Gilgil was fined £2,750 and ordered to pay a £30 victim surcharge and £3,425 for offences involving breaches of fire safety rules and poor living standards at the property.
Councillor Kieron Wilson, Portfolio Holder for Housing at BCP Council, said:
“The safety of tenants who privately rent should always be paramount and they are entitled to live in accommodation that is well managed, safe and habitable.
“Landlords have a duty to manage their properties well and to follow necessary regulations.

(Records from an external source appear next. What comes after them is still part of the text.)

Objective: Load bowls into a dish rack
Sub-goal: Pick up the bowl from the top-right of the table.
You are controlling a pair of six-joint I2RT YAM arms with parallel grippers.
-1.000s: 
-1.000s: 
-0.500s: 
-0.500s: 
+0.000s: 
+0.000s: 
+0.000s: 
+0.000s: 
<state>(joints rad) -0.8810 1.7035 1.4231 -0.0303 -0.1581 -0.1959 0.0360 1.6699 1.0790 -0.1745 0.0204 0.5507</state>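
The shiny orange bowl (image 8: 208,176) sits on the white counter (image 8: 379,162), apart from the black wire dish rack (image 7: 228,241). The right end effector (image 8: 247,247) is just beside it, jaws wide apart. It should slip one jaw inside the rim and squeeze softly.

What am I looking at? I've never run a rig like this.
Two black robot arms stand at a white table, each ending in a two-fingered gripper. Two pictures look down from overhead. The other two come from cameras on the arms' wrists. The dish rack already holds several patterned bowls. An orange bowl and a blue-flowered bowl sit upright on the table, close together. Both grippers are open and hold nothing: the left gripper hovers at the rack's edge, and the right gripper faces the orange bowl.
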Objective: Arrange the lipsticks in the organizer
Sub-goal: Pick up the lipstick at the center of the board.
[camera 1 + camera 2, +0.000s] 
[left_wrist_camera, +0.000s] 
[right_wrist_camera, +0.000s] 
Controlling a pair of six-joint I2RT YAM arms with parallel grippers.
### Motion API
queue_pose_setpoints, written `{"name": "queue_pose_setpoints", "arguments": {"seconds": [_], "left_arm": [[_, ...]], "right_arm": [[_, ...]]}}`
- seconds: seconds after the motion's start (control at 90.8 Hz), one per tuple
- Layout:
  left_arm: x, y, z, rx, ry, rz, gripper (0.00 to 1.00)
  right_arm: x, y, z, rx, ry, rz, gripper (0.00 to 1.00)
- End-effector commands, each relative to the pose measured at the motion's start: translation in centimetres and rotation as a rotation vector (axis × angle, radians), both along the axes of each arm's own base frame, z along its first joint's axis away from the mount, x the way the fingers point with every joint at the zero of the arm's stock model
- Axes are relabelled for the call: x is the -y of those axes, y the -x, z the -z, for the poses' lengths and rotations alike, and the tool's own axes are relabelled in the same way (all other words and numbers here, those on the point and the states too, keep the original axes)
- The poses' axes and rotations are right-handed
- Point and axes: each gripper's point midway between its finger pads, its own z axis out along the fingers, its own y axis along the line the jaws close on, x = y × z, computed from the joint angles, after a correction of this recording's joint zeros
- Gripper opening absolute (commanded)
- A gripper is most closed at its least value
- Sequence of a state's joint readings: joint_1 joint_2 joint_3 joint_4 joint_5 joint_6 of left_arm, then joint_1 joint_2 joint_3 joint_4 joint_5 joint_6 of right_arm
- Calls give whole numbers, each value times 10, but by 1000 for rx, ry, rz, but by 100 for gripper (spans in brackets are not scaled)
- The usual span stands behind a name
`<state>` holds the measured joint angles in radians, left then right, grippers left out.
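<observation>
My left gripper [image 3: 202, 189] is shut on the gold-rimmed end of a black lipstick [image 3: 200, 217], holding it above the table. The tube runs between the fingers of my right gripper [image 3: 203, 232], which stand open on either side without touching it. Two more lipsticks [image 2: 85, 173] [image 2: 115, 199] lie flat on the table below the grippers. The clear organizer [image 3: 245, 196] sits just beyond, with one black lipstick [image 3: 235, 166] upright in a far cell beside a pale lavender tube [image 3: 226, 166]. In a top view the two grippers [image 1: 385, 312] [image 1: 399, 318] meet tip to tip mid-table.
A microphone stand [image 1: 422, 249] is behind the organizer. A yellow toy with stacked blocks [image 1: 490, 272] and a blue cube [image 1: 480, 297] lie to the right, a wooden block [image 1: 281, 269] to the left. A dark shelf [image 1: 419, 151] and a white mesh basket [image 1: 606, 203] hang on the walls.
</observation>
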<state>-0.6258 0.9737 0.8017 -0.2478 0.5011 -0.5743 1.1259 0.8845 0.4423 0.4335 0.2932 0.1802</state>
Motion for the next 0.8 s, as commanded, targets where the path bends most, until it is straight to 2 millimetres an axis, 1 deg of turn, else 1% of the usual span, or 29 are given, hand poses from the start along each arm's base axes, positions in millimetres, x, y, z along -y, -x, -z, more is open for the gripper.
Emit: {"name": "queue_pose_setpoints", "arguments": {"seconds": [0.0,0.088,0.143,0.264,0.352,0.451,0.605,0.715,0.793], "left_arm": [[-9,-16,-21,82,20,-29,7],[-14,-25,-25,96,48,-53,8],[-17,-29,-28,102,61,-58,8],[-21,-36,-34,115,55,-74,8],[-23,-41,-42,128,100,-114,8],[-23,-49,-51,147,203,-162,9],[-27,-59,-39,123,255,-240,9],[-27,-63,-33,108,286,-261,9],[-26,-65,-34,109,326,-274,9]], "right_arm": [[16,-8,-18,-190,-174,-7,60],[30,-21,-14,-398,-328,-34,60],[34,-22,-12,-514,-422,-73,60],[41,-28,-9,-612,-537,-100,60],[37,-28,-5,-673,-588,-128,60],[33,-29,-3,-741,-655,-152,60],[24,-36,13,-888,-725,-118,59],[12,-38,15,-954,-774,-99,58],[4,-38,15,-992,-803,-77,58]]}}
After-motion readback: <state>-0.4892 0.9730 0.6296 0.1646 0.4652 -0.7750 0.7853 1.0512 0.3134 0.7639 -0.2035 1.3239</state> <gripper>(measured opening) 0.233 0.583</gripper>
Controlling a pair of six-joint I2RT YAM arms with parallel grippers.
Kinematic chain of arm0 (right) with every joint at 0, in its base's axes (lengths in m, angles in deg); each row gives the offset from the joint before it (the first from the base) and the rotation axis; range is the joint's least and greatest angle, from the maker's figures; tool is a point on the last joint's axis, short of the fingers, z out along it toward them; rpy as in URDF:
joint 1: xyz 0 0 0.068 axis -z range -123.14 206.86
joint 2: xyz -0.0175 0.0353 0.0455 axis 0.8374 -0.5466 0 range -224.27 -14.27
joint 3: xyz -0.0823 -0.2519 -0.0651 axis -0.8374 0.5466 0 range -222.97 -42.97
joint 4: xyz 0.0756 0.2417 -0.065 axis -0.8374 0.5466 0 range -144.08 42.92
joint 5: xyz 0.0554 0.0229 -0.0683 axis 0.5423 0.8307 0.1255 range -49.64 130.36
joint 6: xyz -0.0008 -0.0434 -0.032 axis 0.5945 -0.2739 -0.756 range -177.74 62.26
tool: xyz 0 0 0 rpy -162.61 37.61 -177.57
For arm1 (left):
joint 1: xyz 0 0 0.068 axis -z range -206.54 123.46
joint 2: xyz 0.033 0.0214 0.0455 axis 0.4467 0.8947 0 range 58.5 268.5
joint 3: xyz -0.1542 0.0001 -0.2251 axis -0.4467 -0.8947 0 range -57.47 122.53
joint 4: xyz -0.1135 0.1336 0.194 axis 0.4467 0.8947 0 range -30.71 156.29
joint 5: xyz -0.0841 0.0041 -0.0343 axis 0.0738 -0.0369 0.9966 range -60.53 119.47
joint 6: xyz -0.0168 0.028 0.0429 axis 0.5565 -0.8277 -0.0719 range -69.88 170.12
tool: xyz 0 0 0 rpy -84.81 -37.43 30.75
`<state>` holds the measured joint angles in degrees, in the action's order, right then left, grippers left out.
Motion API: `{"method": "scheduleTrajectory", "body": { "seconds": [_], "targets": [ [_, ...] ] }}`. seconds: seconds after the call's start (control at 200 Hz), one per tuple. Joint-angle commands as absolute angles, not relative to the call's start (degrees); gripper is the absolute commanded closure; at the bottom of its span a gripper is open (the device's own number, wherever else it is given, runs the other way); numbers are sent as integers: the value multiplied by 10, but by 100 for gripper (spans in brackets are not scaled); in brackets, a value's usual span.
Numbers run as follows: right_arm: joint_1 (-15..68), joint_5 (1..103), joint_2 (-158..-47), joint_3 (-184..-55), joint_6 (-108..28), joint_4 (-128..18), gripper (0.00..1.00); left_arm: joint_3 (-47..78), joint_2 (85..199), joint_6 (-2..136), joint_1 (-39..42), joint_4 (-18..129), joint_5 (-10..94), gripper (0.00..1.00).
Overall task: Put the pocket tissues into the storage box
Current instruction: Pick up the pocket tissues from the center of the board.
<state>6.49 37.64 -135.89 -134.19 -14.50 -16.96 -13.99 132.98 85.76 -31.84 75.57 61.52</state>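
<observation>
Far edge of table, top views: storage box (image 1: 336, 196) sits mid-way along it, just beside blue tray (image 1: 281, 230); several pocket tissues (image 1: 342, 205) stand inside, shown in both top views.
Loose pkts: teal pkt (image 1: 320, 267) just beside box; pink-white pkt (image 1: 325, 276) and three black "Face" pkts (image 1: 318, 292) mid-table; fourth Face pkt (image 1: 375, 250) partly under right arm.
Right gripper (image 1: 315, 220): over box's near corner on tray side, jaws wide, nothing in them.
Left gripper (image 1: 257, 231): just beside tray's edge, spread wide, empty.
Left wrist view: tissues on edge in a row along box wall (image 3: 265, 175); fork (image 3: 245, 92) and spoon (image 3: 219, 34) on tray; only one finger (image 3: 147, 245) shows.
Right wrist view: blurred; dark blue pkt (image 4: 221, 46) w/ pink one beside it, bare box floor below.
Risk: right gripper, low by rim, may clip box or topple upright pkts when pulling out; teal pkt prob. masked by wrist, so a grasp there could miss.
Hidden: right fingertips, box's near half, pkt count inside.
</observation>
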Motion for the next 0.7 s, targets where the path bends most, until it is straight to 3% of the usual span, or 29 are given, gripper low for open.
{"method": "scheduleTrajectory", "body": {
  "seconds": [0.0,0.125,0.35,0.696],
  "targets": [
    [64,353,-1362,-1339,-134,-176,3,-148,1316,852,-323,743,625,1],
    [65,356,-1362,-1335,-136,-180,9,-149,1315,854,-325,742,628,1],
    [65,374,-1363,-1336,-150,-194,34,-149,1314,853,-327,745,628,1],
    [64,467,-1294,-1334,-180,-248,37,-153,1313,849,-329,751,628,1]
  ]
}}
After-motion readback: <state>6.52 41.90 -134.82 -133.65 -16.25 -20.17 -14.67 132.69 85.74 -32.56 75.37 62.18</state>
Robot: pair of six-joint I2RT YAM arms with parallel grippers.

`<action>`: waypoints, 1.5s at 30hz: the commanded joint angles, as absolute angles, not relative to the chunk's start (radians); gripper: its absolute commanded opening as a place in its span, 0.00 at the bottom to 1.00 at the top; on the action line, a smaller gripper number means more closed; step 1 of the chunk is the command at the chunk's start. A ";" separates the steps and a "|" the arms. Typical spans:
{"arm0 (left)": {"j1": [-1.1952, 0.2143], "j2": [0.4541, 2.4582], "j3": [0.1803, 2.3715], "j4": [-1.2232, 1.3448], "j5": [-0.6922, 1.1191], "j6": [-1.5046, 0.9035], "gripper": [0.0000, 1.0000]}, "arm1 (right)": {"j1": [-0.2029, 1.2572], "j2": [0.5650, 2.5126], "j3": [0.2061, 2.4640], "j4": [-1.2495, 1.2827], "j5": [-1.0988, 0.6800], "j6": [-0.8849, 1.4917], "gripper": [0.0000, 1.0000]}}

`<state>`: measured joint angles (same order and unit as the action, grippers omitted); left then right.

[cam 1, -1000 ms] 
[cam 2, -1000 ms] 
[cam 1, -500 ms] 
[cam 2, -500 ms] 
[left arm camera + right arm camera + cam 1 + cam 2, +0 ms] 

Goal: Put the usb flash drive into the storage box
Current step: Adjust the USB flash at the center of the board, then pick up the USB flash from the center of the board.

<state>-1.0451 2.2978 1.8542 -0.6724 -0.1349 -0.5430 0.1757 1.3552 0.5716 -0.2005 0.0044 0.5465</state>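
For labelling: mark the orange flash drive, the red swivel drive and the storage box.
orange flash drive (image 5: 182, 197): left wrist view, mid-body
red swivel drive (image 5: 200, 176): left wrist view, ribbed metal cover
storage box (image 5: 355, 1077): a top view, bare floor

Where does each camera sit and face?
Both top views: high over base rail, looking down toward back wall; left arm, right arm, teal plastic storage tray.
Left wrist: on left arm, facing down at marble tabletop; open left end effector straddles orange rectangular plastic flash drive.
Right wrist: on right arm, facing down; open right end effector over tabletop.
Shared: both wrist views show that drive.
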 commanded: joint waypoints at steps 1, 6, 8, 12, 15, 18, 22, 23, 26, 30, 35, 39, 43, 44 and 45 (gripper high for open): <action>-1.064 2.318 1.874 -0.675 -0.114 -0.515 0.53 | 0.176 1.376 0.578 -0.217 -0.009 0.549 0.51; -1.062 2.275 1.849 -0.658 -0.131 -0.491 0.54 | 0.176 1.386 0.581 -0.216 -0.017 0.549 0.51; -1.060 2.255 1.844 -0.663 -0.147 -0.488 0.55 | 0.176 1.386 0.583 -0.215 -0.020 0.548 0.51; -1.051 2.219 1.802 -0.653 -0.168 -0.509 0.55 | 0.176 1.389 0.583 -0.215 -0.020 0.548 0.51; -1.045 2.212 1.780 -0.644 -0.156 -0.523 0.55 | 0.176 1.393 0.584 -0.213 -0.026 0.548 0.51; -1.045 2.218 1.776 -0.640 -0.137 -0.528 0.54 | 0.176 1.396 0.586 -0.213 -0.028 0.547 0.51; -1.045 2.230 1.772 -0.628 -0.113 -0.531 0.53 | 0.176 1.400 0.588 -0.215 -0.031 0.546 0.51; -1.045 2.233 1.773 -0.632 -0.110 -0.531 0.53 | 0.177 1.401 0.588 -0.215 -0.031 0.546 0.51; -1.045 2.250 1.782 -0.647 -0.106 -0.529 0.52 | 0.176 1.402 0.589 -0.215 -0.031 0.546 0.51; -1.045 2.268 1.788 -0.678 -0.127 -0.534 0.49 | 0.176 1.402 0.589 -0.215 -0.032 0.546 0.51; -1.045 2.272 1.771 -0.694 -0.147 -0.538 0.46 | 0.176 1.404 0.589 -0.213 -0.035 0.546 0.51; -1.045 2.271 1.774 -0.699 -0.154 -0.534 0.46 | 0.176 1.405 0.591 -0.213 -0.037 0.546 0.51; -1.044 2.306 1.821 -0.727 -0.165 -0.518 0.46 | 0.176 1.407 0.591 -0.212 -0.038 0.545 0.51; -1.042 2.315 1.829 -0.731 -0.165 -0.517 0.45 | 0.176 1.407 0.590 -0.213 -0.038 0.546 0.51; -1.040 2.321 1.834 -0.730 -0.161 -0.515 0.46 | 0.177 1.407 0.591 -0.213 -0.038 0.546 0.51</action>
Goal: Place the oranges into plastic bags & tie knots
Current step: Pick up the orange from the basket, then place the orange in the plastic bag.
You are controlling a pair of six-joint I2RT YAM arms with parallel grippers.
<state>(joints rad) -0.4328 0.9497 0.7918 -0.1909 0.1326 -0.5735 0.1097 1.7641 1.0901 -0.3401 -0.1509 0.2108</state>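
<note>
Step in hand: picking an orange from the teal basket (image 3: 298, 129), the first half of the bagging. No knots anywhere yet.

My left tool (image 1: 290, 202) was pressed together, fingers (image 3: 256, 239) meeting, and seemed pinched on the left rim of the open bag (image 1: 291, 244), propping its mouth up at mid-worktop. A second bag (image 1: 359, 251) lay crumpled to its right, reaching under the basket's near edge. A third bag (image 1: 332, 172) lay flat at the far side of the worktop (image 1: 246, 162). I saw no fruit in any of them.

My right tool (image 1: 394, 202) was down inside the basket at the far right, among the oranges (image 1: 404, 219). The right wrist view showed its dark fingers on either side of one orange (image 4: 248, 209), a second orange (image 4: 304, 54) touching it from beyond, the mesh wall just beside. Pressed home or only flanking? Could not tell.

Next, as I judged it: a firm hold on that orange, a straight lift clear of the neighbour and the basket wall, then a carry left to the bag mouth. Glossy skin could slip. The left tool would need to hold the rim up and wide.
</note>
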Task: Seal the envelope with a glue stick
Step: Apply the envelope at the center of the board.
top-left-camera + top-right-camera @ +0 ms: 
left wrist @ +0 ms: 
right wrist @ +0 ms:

The scale of the offences committed by this landlord meant that this action was considered absolutely necessary and proportionate and I hope it sends out a clear message that landlords who are putting residents’ health and safety at risk and poorly managing their properties will be dealt with.”
The first banning order was against Almas Rashid from Doncaster.
Rashid was banned for two and a half years from February following his conviction for seven shared house management offences.
He was fined £2,800 and ordered to pay a £40 victim surcharge and costs of £2,580.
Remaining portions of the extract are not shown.